All I had ever wanted to do since the first time I had read of foreign climes was to travel and so, as soon as I was able to, I did. Off and on for about twenty years, I managed to visit every continent for varying lengths of time, including five years in Australia.
I came back home eventually, in part, to be around for family members with varying needs. About then, with what I can only describe as a menopausal hiccup, I decided I was the proper candidate to study for a science degree! I only had English Lit at A level and that had been gained 20 years before and, apart from knowing about amoebae and rabbits, and – oh I did once dissect a sheep’s eye – I had no science or maths. I am not sure how I got accepted; maybe I ticked a box somewhere. I did so enjoy it. With a great deal of help from a friend of mine who struggled to get verbs into my sentences and keep my spelling within the range of acceptable English I gained an BSc Hons in Anthropology and Nutrition and a high enough pass to go on to do an MA. Was amazingly chuffed to say the least!
Then a combination of events such as broken bones and my family’s failing health led to me abandoning an idea of a PhD (I was one year in by then) and settled down to early retirement.
You’ve done precisely what I’m planning on doing one day, once the kids have fled the house for gainful employment. I’d love to go back to school at that point, either for a second career or merely for fun. Speaking of second careers, what got you into writing?
I scribbled stories out as a child and I think most children who enjoy storytelling will have a go. My friend would join me in lurid flights of fancies! Life seemed to get in the way then. However, I do think all my experiences and travels through life are what feed my writing now. While I was looking after my mother, a few years ago and just as I was coming up to collecting my pension, I saw an advert for a new writing class in the town. On a whim I joined and it was great; I have never stopped writing since then. Our teacher, Emily (who was impossibly young!), was very encouraging and inspirational.
I look at my adult life as three different aspects of the same thing: the travelling and discovering new countries and people; the studying, another way of exploring new avenues; and now the writing which is a combination of both. Now it’s me discovering (well, inventing) newness.
For what it’s worth, you have my stamp of approval for your method. Everyone can write a story, of course, but those who have lived a great deal and travelled a great deal tend to write from a richer and deeper well. The better the well, the better the crop. Sorry, I come from a farming background, so my mind tends to think in furrows and pipelines and seed stock. But, enough of that! Can you tell us about your books?
I am, it seems, writing a series of books: The Sefuty Chronicles. I didn’t intend to. Ellen’s Tale, the first of them, was intended originally to be a short story! The Storyteller’s Tale, the second of the chronicles, is published now as well and there are a whole load more Tales jumping in my head. The Sefuty Chronicles are dystopian novels and the world I have set them in is the 2100s post extreme climate change and after vicious wars over remaining resources have reduced the world’s population to dangerously low numbers. Despite the history behind the novels I hope they are, in fact, quite hopeful works. It’s been interesting trying to build a believable world and quite sobering. By taking our fossil fuels, reducing farmable land mass and the availability of water the world changes for ever and we lose everything we take for granted. For good measure I threw in a few million landmines! What I have been trying to figure out is in what way would how we think and behave change. How much of our ethical and cultural bedrock would or could remain.

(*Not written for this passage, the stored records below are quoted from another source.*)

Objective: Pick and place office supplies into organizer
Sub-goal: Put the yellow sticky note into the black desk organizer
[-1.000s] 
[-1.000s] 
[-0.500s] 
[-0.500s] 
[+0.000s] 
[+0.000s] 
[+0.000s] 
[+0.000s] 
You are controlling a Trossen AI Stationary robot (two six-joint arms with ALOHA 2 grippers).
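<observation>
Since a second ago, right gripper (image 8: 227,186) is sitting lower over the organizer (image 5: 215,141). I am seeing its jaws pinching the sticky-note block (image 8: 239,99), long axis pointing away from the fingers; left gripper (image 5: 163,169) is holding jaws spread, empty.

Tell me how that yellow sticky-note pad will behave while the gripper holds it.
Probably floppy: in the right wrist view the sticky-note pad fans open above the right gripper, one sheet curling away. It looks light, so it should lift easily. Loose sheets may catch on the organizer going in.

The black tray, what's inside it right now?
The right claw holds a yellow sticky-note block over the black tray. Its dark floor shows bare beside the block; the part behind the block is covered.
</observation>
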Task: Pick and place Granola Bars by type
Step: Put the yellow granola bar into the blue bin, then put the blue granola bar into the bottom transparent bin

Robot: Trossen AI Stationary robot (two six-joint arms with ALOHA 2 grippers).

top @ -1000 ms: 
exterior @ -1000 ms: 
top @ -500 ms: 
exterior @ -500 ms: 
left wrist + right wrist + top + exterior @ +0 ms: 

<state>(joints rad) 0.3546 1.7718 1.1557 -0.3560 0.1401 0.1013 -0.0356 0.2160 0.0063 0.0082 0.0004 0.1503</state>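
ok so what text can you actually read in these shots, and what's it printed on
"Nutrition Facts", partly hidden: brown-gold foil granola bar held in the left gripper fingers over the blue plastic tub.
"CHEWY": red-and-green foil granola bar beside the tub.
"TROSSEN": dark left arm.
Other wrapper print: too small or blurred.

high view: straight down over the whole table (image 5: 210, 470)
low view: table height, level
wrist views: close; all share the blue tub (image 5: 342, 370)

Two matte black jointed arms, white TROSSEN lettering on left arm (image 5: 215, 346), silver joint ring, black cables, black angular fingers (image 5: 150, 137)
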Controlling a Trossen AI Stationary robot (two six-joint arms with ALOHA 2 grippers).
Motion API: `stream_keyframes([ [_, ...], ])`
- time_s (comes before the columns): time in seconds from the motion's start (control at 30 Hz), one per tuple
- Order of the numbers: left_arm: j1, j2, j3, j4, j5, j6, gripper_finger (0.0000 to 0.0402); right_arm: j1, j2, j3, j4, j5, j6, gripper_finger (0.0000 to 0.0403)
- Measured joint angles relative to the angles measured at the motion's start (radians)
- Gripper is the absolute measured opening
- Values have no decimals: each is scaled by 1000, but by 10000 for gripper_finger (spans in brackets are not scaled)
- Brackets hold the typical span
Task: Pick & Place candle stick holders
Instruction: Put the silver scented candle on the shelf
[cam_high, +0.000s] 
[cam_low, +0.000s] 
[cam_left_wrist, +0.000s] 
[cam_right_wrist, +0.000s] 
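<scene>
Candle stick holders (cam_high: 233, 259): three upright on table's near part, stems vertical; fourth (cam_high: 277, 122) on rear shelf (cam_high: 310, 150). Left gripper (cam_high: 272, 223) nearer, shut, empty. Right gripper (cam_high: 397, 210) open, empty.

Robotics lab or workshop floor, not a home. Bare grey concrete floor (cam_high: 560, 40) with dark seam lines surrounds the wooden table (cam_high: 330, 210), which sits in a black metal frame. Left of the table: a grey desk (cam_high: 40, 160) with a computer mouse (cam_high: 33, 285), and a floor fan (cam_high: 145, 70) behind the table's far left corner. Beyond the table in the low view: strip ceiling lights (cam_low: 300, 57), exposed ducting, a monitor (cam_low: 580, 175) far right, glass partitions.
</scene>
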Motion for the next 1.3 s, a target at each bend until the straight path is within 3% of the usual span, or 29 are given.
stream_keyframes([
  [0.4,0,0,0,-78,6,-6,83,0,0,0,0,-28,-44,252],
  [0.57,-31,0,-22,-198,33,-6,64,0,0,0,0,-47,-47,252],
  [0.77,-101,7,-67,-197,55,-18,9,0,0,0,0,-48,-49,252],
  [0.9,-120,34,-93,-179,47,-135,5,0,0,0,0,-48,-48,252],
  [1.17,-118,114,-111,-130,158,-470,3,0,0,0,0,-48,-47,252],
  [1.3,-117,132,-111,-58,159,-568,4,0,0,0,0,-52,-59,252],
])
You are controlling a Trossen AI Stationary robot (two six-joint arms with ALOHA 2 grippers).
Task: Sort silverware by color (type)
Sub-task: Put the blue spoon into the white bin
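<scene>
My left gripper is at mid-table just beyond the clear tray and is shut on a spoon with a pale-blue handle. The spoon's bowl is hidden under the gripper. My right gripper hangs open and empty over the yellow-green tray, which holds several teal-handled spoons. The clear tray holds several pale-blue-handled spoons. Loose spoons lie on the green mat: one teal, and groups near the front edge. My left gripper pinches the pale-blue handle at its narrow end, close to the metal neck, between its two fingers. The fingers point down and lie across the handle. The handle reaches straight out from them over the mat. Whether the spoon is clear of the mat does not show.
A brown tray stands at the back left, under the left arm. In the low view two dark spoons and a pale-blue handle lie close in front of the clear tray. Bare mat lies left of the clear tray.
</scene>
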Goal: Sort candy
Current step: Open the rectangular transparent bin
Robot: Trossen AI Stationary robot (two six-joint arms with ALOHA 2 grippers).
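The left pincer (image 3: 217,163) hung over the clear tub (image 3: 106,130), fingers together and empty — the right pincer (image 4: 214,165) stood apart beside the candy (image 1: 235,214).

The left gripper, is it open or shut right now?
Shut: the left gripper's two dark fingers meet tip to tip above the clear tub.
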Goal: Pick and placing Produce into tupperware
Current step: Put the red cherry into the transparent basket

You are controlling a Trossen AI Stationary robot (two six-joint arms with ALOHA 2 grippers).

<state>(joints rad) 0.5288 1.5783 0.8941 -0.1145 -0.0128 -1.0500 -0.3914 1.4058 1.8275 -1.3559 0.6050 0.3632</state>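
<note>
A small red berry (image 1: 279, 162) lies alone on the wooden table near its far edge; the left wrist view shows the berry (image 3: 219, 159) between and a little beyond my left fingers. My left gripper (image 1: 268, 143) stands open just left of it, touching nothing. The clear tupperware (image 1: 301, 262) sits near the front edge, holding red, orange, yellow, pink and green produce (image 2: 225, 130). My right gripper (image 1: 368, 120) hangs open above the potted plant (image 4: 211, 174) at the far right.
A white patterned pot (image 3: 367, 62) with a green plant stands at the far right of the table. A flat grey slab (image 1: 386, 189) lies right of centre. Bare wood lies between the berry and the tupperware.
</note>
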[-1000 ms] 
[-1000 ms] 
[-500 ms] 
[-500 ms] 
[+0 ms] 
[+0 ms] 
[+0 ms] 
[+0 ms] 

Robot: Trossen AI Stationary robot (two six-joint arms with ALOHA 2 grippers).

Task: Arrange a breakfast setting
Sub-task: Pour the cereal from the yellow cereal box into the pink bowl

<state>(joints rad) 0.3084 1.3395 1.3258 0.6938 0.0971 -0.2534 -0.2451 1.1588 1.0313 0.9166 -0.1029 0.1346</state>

Anyway, The Sefuty Chronicles are written in 2160 from archival resources; recordings, diaries, letters and the like about events 50 years back when a young sheltered girl, Ellen, from the City meets and travels with a genetically changed soldier to fulfil an old woman’s dying wish. They fall in love and then have to part as she cannot live outside and he cannot live inside walls. They have to overcome this very basic phobic problem. Ellen’s Tale is about that first meeting and the rest of the series will follow their lives over the next few years. Their meeting is to have great consequences for the country’s survival and maybe for the rest of the world, so watch this space.
It sounds like your story has the potential to be either very sad, or very heartening. I suppose most people are given the choice to love or not to love at least once in their lives. That common, shared experience makes such stories resonate powerfully. I’m not sure why I’m burbling on about this, but it’s raining and grey outside, and that, combined with your story, is rendering me melancholic. C’est la vie. What else are you working on?
Well, I am working on Jack’s Tale now, the third in the series, and all I will say is that I have had to read such books as The Art of War by Sunzi and The War of the Flea by Robert Taber for my research.
I always have to ask other writers about their literary influences, not just in terms of their own writing, but in terms of their own self. Were there any books that influenced your life?
That’s difficult; am I allowed more? Okay then, in no particular order: To Kill a Mockingbird, The Jungle Books, The Fellowship of the Ring, The Cruel Sea, and don’t tell me, I can’t count – I know it.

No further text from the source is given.